→ The problem
Retype the data exactly, so that every line matches the original.

== Segment start ==

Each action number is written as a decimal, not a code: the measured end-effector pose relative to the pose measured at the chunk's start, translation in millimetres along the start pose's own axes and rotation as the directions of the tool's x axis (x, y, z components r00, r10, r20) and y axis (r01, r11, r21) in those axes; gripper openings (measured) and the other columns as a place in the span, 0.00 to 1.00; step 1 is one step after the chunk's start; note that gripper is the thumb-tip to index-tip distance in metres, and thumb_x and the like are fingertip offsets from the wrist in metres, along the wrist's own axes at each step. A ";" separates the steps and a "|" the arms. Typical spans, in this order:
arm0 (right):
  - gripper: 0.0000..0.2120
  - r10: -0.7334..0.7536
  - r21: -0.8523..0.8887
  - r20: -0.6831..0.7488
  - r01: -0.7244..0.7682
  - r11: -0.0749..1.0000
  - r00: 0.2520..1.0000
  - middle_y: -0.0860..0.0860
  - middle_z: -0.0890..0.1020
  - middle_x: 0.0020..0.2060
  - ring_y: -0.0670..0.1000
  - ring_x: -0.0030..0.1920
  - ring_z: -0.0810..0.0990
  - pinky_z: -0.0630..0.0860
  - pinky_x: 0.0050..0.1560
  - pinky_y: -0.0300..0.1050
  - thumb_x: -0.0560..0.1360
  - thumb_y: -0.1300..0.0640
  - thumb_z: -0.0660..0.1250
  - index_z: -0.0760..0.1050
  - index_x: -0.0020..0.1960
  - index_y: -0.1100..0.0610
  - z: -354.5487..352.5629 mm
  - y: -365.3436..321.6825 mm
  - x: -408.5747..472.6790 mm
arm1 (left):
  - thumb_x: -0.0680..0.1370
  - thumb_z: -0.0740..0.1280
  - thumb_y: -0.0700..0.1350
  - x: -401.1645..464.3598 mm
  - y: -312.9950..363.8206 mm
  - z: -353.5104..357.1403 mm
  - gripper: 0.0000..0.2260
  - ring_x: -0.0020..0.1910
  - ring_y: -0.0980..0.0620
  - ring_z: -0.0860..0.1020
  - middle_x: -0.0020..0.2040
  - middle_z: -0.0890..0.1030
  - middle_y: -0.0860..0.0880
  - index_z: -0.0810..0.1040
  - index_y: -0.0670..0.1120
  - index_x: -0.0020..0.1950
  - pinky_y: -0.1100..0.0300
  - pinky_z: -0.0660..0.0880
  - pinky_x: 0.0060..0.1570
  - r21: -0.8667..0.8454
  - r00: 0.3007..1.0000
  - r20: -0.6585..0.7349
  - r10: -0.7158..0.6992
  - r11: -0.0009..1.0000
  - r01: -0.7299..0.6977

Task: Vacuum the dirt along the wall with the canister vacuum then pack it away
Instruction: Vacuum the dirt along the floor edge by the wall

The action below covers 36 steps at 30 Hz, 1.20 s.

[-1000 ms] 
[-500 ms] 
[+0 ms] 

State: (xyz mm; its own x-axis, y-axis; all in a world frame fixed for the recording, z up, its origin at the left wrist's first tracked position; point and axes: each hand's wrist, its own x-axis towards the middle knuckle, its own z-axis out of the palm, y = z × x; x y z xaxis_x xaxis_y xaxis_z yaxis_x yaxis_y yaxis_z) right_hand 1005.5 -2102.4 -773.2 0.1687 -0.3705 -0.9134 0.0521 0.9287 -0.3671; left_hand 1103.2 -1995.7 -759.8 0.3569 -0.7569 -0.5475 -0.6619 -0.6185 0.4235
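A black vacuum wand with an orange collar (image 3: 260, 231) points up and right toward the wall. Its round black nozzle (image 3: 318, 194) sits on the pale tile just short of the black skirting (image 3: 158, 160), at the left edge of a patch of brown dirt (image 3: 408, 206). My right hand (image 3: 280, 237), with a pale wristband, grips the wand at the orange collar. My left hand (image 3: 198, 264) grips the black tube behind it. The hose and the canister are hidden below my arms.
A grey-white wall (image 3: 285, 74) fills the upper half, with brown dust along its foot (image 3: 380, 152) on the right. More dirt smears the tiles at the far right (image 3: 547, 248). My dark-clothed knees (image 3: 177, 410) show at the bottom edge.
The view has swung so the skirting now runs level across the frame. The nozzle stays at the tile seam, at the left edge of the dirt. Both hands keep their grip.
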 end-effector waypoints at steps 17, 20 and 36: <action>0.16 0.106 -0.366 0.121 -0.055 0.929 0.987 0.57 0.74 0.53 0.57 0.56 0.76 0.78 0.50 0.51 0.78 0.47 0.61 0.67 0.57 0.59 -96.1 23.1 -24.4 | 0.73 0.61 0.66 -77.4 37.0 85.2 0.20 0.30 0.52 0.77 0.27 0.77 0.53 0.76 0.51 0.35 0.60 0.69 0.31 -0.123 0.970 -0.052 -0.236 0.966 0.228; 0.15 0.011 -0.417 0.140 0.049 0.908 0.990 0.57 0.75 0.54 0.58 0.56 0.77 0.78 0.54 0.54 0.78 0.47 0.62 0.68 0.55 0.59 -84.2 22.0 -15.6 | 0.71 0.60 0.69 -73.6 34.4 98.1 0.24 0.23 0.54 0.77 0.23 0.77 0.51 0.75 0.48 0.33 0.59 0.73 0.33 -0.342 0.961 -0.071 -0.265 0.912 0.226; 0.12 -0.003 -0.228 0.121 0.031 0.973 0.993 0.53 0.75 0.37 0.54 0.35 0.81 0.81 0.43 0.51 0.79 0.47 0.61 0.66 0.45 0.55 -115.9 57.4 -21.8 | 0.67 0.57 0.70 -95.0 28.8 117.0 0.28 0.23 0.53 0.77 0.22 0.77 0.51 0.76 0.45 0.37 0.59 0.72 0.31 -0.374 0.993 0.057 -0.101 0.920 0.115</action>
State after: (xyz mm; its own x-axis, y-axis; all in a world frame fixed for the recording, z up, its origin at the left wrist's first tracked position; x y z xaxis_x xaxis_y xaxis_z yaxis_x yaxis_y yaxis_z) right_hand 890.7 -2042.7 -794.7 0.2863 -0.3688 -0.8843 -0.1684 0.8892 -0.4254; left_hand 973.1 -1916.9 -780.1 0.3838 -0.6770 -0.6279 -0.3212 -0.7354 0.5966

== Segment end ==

→ Solution below
Each action number is written as a decimal, not a code: the measured end-effector pose relative to the pose measured at the chunk's start, translation in millimetres along the start pose's own axes and rotation as the directions of the tool's x axis (x, y, z components r00, r10, r20) and y axis (r01, r11, r21) in those axes; gripper openings (measured) and the other columns as a place in the span, 0.00 to 1.00; step 1 is one step after the chunk's start; note that gripper is the thumb-tip to index-tip distance in metres, and thumb_x and the like are fingertip offsets from the wrist in metres, along the wrist's own axes at each step. A ";" separates the steps and a "|" the arms. Typical spans, in this order:
arm0 (right):
  - gripper: 0.0000..0.2120
  - r10: -0.7334..0.7536
  - r21: -0.8523..0.8887
  - r20: -0.6831..0.7488
  - r01: -0.7244..0.7682
  - r11: -0.0749..1.0000
  - r00: 0.2520..1.0000
  - middle_y: -0.0860..0.0860
  - middle_z: -0.0890..0.1020
  - middle_x: 0.0020..0.2060
  - ring_y: -0.0670..0.1000
  - ring_x: -0.0030..0.1920
  - ring_z: -0.0810..0.0990
  - pinky_z: -0.0630..0.0860
  - pinky_x: 0.0050..0.1560
  - pinky_y: -0.0300..0.1050
  - thumb_x: -0.0560..0.1360
  - thumb_y: -0.1300..0.0640
  - thumb_z: -0.0660..0.1250
  - index_z: -0.0760..0.1050
  - index_x: -0.0020..0.1960
  - index_y: -0.1100..0.0610
  - z: -354.5487..352.5629 mm
  - y: -365.3436..321.6825 mm
  - x: -408.5747..472.6790 mm
arm1 (left):
  - thumb_x: -0.0680..0.1370
  - thumb_z: -0.0740..0.1280
  - thumb_y: -0.0700..0.1350
  - x: -401.1645..464.3598 mm
  - y: -312.9950..363.8206 mm
  - z: -353.5104..357.1403 mm
  - gripper: 0.0000..0.2260
  - ring_x: -0.0020..0.1910
  - ring_y: -0.0980..0.0620
  - ring_z: -0.0860..0.1020
  - middle_x: -0.0020..0.2040
  - middle_z: -0.0890..0.1030
  - middle_y: -0.0860..0.0880
  - index_z: -0.0810..0.1040
  - index_y: -0.0670..0.1120
  - index_x: -0.0020..0.1950
  - pinky_y: -0.1100..0.0300
  - pinky_z: -0.0660..0.0880
  - pinky_x: 0.0060..0.1570
  - r21: -0.8667..0.8454
  - r00: 0.3007..1.0000
  - r20: -0.6585..0.7349
  - r10: -0.7158..0.6992
  - r11: -0.0009..1.0000
  - r01: -0.7299..0.6977

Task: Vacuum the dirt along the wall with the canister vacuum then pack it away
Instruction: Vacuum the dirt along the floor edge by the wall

The action below covers 36 steps at 30 Hz, 1.20 s.

[-1000 ms] 
[-500 ms] 
[+0 ms] 

State: (xyz mm; its own x-axis, y-axis; all in a world frame fixed for the recording, z up, its origin at the left wrist's first tracked position; point and axes: each hand's wrist, its own x-axis towards the middle knuckle, its own z-axis out of the palm, y = z × x; x y z xaxis_x xaxis_y xaxis_z yaxis_x yaxis_y yaxis_z) right_hand 1005.5 -2102.4 -773.2 0.1687 -0.3705 -0.9134 0.0521 0.9287 -0.3671; left_hand 1103.2 -1995.7 -759.8 0.3569 -0.7569 -0.5475 -0.6619 -0.6185 0.4235
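A black vacuum wand with an orange collar (image 3: 260, 231) points up and right toward the wall. Its round black nozzle (image 3: 318, 194) sits on the pale tile just short of the black skirting (image 3: 158, 160), at the left edge of a patch of brown dirt (image 3: 408, 206). My right hand (image 3: 280, 237), with a pale wristband, grips the wand at the orange collar. My left hand (image 3: 198, 264) grips the black tube behind it. The hose and the canister are hidden below my arms.
A grey-white wall (image 3: 285, 74) fills the upper half, with brown dust along its foot (image 3: 380, 152) on the right. More dirt smears the tiles at the far right (image 3: 547, 248). My dark-clothed knees (image 3: 177, 410) show at the bottom edge.
The view has swung so the skirting now runs level across the frame. The nozzle stays at the tile seam, at the left edge of the dirt. Both hands keep their grip.
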 end-effector waypoints at steps 17, 20 and 36: <action>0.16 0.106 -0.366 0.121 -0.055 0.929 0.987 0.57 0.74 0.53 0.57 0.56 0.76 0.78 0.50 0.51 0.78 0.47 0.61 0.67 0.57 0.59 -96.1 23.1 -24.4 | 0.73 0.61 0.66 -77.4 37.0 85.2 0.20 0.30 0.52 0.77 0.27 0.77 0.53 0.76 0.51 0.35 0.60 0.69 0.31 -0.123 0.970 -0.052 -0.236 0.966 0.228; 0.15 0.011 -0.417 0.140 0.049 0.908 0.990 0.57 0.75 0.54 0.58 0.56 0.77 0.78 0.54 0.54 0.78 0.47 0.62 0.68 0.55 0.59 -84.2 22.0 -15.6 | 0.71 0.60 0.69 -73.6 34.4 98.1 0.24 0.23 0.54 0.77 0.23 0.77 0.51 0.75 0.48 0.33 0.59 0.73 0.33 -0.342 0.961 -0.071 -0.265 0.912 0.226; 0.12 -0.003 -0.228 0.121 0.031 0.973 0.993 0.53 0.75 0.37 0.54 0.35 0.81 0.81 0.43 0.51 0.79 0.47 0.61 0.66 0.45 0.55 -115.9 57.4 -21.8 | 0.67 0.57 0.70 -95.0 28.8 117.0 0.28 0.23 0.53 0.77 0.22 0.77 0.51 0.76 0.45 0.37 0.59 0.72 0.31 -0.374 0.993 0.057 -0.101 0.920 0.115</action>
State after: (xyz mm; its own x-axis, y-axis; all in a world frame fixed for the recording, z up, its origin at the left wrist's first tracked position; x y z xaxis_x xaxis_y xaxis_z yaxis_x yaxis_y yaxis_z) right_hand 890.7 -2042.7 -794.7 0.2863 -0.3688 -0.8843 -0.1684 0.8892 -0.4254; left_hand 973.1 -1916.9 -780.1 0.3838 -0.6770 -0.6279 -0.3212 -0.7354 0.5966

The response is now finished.